From the material below, return exactly the lines starting at the one that holds "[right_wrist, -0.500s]" and ending at the one that holds "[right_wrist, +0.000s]". Pictures stay out of the answer.

[[ Data shown, beginning ]]

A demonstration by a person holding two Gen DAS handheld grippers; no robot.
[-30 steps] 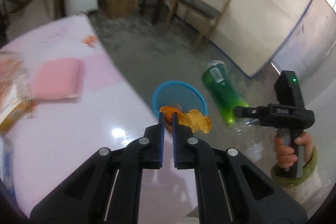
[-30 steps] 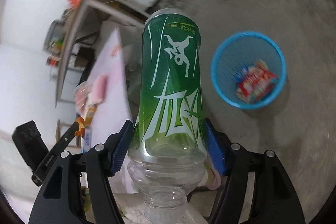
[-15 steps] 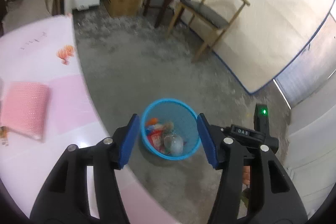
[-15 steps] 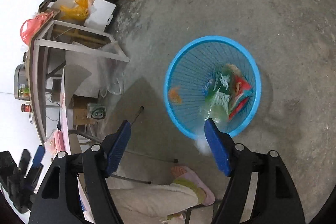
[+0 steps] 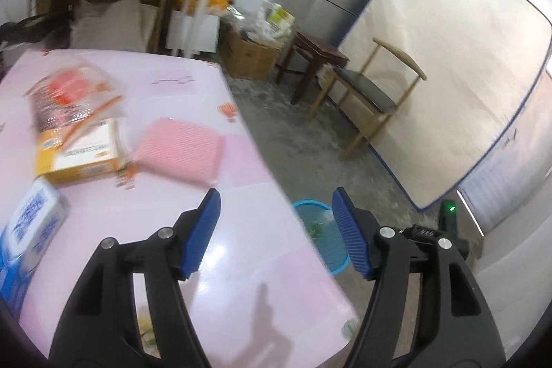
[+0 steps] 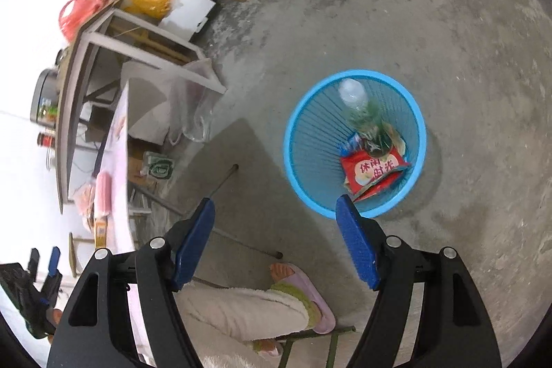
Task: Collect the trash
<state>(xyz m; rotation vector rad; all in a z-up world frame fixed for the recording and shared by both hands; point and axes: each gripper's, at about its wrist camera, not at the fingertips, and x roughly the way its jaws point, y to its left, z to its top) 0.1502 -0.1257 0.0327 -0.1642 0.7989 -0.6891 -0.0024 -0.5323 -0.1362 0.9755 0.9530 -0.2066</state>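
Trash, a green bottle (image 6: 365, 116) and wrappers, lay in the blue basket (image 6: 296, 175) right of centre. Left gripper (image 5: 276, 226), jaws just opened, and right gripper (image 6: 276, 244) were spread, empty. Next: the yellow box (image 5: 81, 150) on the pink table (image 5: 241, 281), mid-left.

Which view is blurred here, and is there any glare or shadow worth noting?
Left wrist view: the yellow box and wrapper smear with motion blur, and glare spots the pink table. Right wrist view: sharp, blue basket crisp, table shadow on floor.

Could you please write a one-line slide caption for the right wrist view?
Open, empty right gripper above the blue basket, which holds a green bottle and red wrapper.
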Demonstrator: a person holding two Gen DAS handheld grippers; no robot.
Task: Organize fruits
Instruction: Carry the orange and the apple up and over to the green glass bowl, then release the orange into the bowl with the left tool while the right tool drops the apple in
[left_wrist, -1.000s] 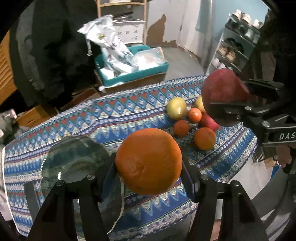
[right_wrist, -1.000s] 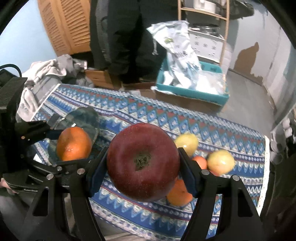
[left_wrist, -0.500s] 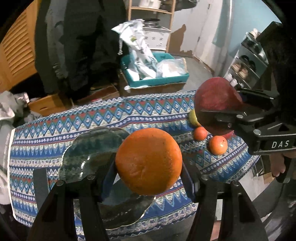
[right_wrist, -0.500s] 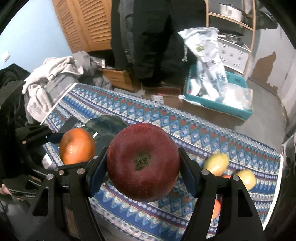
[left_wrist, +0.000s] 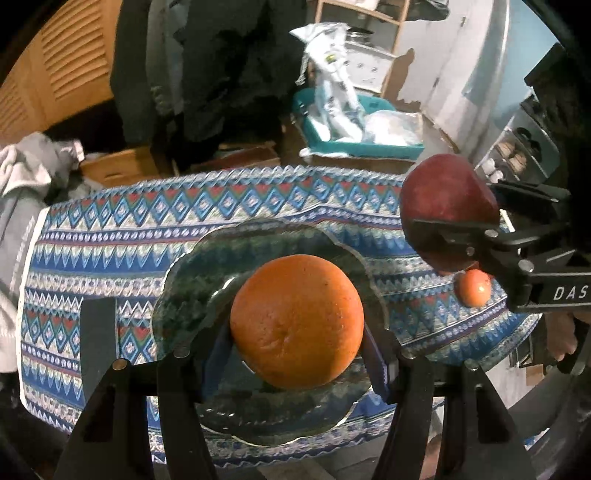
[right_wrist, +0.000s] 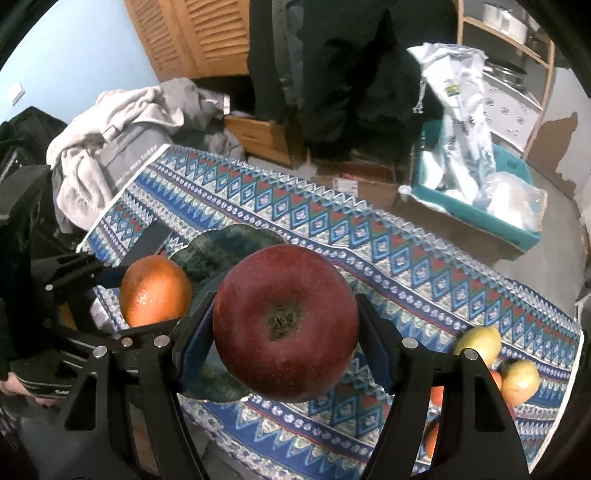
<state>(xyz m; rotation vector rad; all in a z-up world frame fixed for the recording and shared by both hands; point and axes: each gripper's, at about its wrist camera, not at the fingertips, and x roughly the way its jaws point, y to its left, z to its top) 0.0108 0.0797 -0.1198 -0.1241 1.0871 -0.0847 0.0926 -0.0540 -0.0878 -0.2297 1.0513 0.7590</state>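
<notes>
Both grippers: clenched on fruit, held above the table.
Left gripper (left_wrist: 297, 328): grasps the orange (left_wrist: 296, 322), over the glass plate (left_wrist: 207, 273).
Right gripper (right_wrist: 286, 334): grasps the apple (right_wrist: 286, 334), beside the plate's right edge.
Change: the plate was off to the left a second ago; it now sits under the orange.
Orange: round, dimpled skin.
Apple: dark red, stem end facing the right camera.
Loose fruit: two yellow ones (right_wrist: 480, 345) lie right on the cloth (right_wrist: 406, 266).

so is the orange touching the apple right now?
Apart. The right wrist view shows blue patterned cloth and glass plate between the orange and the apple.
</notes>
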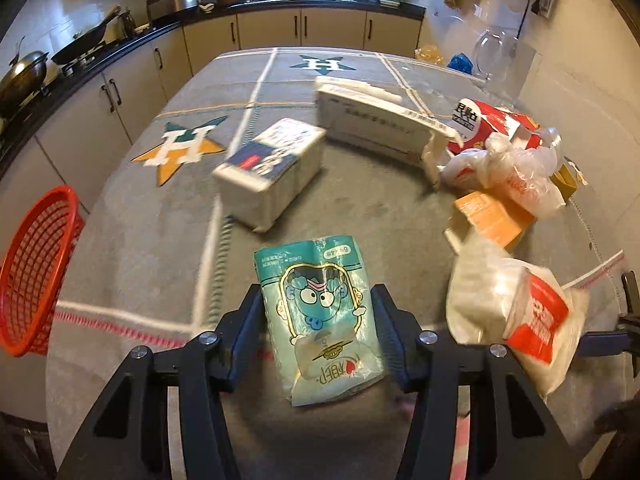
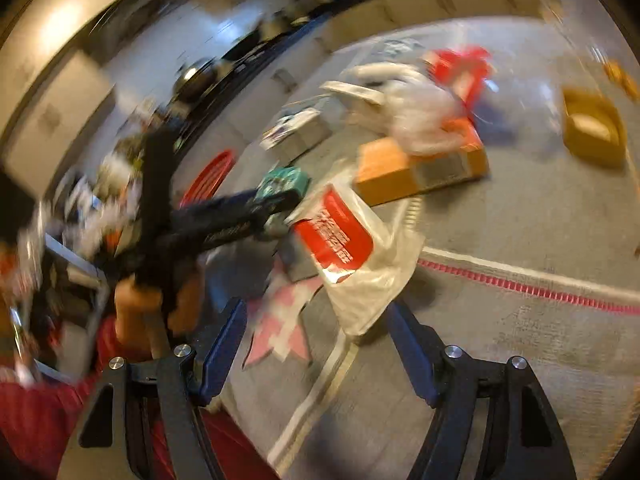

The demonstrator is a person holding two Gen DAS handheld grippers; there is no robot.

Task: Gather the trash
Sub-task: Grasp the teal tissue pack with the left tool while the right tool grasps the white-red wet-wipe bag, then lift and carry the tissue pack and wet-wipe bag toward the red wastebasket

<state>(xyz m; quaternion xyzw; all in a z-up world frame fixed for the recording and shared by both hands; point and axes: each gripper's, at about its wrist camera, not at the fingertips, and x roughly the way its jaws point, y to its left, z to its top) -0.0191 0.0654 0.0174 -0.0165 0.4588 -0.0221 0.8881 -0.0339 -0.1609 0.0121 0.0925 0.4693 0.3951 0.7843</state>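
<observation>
left wrist view — teal cartoon packet [image 1: 320, 320] crinkled, pinched in left jaws; right jaws spread, empty.

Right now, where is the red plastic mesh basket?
In the left wrist view, the red plastic mesh basket sits tilted at the table's left edge, left of the teal cartoon-printed packet between the left gripper fingers.

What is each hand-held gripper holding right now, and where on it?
The left hand-held gripper clamps the teal cartoon-printed plastic packet across its sides, mid-length. The right hand-held gripper is open, holding nothing.
</observation>
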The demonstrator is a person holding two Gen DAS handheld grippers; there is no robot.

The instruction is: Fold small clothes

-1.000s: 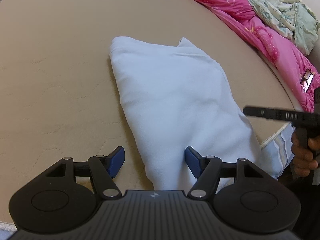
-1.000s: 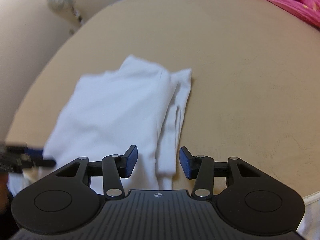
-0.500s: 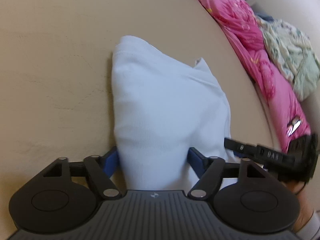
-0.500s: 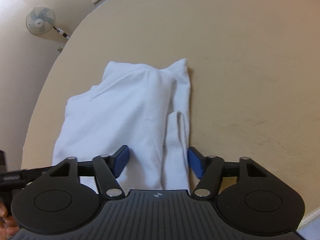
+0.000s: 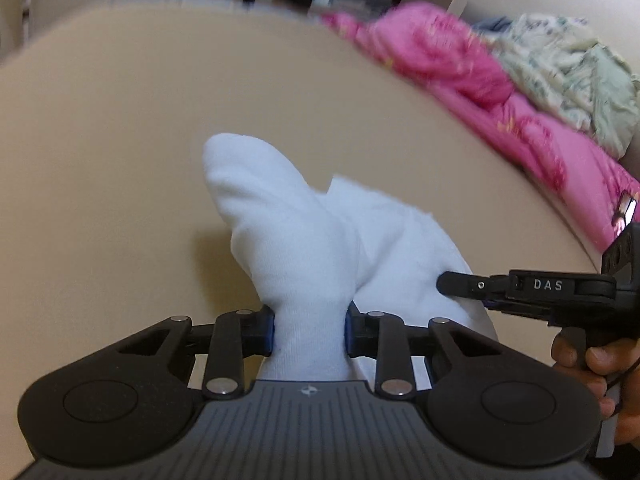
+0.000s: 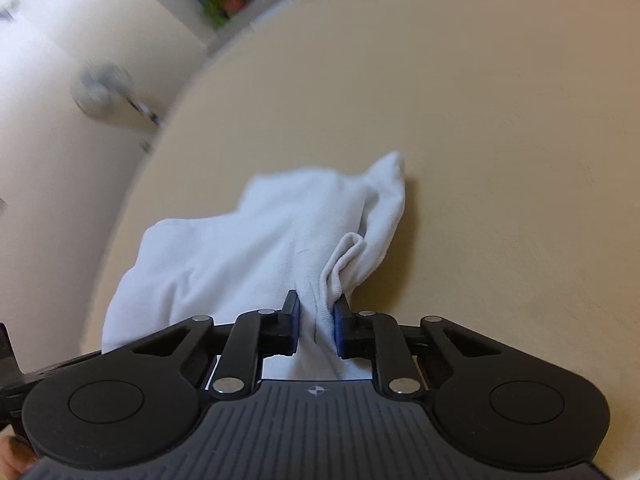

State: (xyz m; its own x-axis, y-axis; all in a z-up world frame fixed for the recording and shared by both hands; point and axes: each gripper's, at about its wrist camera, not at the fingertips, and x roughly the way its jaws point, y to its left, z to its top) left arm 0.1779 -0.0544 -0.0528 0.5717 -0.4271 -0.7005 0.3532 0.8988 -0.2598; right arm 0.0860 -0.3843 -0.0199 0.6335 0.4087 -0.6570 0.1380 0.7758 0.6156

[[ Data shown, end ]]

▸ **Result for this exercise**
[right_wrist, -0.500s] 
[left_wrist, +0.000s] 
[right_wrist, +0.000s] 

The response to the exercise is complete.